Harley’s discourse of opposites. Source: adapted from Harley (1989b) 57
Periodization of the GIS and Society debate. Source: adapted from Schuurman (2000, 2002) 100
Changing categories of race in the American census at selected dates. Source: Adapted from Tables 1 and 2 in Nobles (2000), US Census Bureau 147

About the Cover: Size Matters

The cover shows a map of the world’s population created by Mark Newman. However, instead of showing the world as we usually see it, either from space or on a projection, Newman has created a map in which the size of each country is directly proportional to its population. This map, known to cartographers as a cartogram, offers a radical reinterpretation of the familiar world, as if the landmasses have been created by a malfunctioning lava lamp. China and India – which alone have about one-third of the world’s population – are of course huge, but so also are Indonesia and Nigeria. The United Nations predicts that by 2050 Nigeria will be the fifth biggest country in the world, up from 15th in 1950. Countries such as Canada, Australia, and Russia, which tend to dominate most maps we normally see, are here revealed for what they are: relatively lightly populated. Interestingly South America comes through relatively unscathed and is the closest to “normal” maps. The blue line representing the equator also reveals another rather startling fact: the “global North” is by far the more highly populated half of the planet; the hemispheres are far from equal. The map is also good at suggesting reasons for regional geopolitics: look at the sizes of the Ukraine, Turkey, or Ethiopia for example.

Cartograms can be made from many kinds of data, and Newman and his colleague Danny Dorling have produced maps of people living with HIV/Aids, spending on healthcare, GDP, CO2 emissions, and maps of the US election by number of voters.

Finally, it’s irresistible to compare the cartogram to the playful surrealist map in Chapter 2. On what basis is that map drawn?

Chapter 1

Maps – A Perverse Sense of the Unseemly

This book is an introduction to critical cartography and GIS. As such, it is neither a textbook nor a software manual. My purpose is to discuss various aspects of mapping theory and practice, from critical social theory to some of the most interesting new mapping practices such as map hacking and the geospatial web. It is an appreciation of a more critical cartography and GIS.

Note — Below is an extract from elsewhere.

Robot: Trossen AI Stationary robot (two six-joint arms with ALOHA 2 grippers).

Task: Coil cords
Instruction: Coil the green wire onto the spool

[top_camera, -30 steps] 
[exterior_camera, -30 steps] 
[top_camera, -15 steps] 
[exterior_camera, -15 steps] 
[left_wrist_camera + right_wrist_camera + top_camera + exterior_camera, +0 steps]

Why is such a book needed? We can begin with silence. If you open any of today’s prominent textbooks on cultural, political, or social geography it is more than likely that you will find little or no discussion of mapping, cartography, or GIS. A recent and well-received book on political geography for example (Jones et al. 2004) makes no mention of maps in any form, although it is subtitled “space, place and politics.” Similarly, Don Mitchell’s influential book on cultural geography and the precursor to the series in which this book appears (Mitchell 2000) deals at length with landscape, representation, racial and national geographies, but is completely and utterly devoid of the role of mapping in these important issues (and this despite Mitchell’s call for a “new” cultural geography that does not separate culture from politics!). And while a book on Key Concepts in Geography (Holloway et al. 2003) can state that “geographers have . . . studied the ways in which maps have been produced and used not only as objects of imperial power but also of postcolonial resistance” (Holloway et al. 2003: 79) the subject is then quietly dropped. Yet is it the fault of these authors – accomplished scholars – that maps and mappings are not considered part of larger geographical enquiry?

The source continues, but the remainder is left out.